THE TASK: Starting with the first line of the data that follows, transcribe every line verbatim until the line containing "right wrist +" has been transcribed.

[Extracted records]
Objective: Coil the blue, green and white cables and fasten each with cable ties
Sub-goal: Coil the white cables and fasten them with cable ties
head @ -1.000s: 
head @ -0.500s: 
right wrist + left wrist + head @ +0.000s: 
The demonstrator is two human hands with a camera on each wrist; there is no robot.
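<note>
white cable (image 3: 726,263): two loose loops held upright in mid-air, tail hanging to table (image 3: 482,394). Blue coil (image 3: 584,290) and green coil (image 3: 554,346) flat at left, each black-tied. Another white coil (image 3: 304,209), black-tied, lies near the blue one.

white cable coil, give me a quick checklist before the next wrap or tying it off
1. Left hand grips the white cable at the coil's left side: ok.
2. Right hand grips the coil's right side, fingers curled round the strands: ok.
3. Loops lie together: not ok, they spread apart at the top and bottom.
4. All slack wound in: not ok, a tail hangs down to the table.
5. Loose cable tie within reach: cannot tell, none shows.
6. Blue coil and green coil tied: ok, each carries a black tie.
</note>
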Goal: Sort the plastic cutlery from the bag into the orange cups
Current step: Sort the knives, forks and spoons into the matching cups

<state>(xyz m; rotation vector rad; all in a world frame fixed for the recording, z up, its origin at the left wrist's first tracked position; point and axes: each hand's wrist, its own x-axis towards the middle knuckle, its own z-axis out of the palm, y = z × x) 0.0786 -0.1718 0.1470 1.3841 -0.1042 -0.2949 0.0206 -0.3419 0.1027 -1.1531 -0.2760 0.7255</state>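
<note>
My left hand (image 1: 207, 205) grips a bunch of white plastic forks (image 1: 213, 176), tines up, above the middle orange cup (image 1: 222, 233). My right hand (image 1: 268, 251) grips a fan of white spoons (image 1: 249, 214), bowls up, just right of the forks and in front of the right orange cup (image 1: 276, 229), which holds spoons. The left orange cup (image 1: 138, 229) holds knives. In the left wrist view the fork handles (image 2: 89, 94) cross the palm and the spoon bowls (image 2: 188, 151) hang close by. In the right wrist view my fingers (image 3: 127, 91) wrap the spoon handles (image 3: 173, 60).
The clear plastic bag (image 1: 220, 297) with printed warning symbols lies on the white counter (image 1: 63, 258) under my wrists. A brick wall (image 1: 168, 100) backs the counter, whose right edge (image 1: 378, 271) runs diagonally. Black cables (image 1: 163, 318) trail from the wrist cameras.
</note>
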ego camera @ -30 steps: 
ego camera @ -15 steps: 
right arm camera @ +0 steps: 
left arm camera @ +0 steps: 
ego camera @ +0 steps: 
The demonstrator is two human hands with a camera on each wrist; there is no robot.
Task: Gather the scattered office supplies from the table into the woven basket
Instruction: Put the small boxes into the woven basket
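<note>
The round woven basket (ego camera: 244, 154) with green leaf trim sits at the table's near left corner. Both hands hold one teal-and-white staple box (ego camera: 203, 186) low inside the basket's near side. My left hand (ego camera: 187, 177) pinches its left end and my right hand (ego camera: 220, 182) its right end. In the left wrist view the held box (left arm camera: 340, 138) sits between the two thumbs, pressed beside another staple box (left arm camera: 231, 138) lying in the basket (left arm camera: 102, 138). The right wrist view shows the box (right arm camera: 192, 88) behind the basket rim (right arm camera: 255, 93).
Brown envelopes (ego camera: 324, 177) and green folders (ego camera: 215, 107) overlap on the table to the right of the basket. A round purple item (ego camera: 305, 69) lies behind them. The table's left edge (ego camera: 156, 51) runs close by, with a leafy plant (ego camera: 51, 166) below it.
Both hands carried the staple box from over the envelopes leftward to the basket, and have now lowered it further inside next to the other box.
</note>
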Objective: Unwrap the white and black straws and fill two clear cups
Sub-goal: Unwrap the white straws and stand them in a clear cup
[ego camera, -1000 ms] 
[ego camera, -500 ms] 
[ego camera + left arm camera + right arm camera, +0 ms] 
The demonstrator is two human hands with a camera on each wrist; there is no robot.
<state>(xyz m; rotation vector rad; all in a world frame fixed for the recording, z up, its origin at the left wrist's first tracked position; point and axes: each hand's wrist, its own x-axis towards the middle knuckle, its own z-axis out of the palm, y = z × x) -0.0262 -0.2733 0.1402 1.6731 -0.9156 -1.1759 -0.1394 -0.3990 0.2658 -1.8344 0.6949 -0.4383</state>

WRITTEN SOLUTION:
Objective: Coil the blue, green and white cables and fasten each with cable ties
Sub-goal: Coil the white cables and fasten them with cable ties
head @ -1.000s: 
head @ -0.500s: 
right wrist + left wrist + head @ +0.000s: 

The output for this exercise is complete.